THE PROBLEM = With images removed, return the whole listing exactly as written.

GIVEN DATA =
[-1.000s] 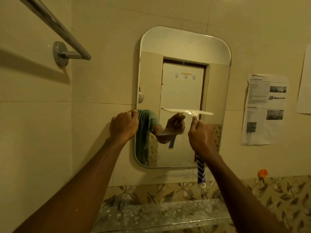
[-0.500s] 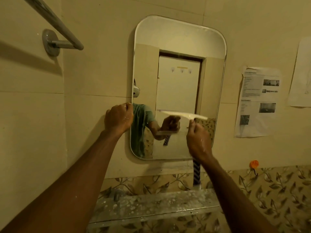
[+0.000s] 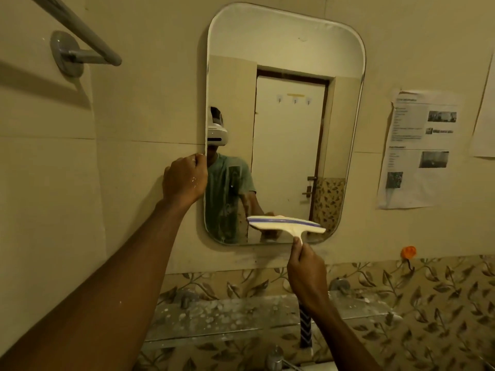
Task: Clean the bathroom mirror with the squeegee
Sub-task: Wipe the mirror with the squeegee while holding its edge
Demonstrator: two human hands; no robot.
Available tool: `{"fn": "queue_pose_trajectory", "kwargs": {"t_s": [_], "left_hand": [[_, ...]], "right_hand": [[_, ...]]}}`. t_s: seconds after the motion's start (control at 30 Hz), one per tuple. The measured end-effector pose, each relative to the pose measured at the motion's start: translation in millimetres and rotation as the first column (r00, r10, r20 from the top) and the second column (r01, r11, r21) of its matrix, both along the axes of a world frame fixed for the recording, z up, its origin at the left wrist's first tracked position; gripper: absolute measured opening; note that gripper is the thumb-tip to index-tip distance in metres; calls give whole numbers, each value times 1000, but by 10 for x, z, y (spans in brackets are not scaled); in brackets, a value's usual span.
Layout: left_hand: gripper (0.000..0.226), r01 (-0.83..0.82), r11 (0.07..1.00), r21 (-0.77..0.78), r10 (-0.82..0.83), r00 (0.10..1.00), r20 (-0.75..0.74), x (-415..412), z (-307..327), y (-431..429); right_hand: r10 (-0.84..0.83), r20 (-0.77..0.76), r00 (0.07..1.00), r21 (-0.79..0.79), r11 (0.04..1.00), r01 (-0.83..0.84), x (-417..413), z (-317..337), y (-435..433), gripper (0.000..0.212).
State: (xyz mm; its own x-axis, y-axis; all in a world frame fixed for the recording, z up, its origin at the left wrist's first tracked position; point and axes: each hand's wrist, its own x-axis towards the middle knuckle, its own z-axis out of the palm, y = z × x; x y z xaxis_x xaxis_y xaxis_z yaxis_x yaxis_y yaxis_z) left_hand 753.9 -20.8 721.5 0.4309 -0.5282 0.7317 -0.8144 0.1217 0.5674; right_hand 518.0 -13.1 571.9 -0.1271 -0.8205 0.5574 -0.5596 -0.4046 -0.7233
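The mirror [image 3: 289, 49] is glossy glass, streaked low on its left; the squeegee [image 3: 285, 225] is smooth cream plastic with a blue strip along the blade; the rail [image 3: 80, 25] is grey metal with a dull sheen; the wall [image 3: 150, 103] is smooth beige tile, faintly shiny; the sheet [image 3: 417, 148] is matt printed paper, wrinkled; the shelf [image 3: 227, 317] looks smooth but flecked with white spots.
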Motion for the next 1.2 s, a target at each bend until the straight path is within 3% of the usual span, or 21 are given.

YOUR RESPONSE =
[-1.000s] 
[-0.500s] 
[+0.000s] 
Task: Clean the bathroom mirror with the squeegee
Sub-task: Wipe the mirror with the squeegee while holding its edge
Demonstrator: two human hands; no robot.
Available tool: `{"fn": "queue_pose_trajectory", "kwargs": {"t_s": [_], "left_hand": [[_, ...]], "right_hand": [[_, ...]]}}`. t_s: seconds after the motion's start (control at 30 Hz), one per tuple. The measured end-effector pose, each relative to the pose measured at the motion's start: translation in millimetres and rotation as the first column (r00, r10, r20 from the top) and the second column (r01, r11, r21) of its matrix, both along the axes of a world frame fixed for the recording, z up, its origin at the left wrist's first tracked position; gripper: absolute measured opening; note that gripper is the thumb-tip to index-tip distance in metres; calls give whole numbers, each value times 1000, but by 10 for x, z, y (spans in brackets are not scaled); in brackets, a value's usual span.
Layout: left_hand: gripper (0.000..0.226), r01 (-0.83..0.82), r11 (0.07..1.00), r21 (-0.77..0.78), r10 (-0.82..0.83), r00 (0.10..1.00), r20 (-0.75..0.74), x (-415..412), z (-307..327), y (-431..429); right_hand: r10 (-0.84..0.83), r20 (-0.77..0.76), r00 (0.07..1.00), r21 (-0.79..0.79), r11 (0.04..1.00), r01 (-0.83..0.84), x (-417..413), z (-317..337), y (-435..433), gripper (0.000..0.212).
State: (xyz mm; its own x-axis, y-axis; all in a world frame fixed for the recording, z up, its origin at the left wrist's first tracked position; point and axes: each hand's wrist, its own x-axis towards the middle knuckle, its own z-axis out of the palm, y = z × x; x y z xaxis_x xaxis_y xaxis_z yaxis_x yaxis_y yaxis_z) left_hand 753.9 -20.8 721.5 0.4309 -0.5282 0.7317 -0.8144 0.1217 0.5674; right_hand 518.0 -13.1 571.9 -0.1271 -0.8205 0.5574 -0.5596 -0.4046 -0.7233
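The mirror [image 3: 289, 49] is glossy glass, streaked low on its left; the squeegee [image 3: 285, 225] is smooth cream plastic with a blue strip along the blade; the rail [image 3: 80, 25] is grey metal with a dull sheen; the wall [image 3: 150, 103] is smooth beige tile, faintly shiny; the sheet [image 3: 417, 148] is matt printed paper, wrinkled; the shelf [image 3: 227, 317] looks smooth but flecked with white spots.
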Motion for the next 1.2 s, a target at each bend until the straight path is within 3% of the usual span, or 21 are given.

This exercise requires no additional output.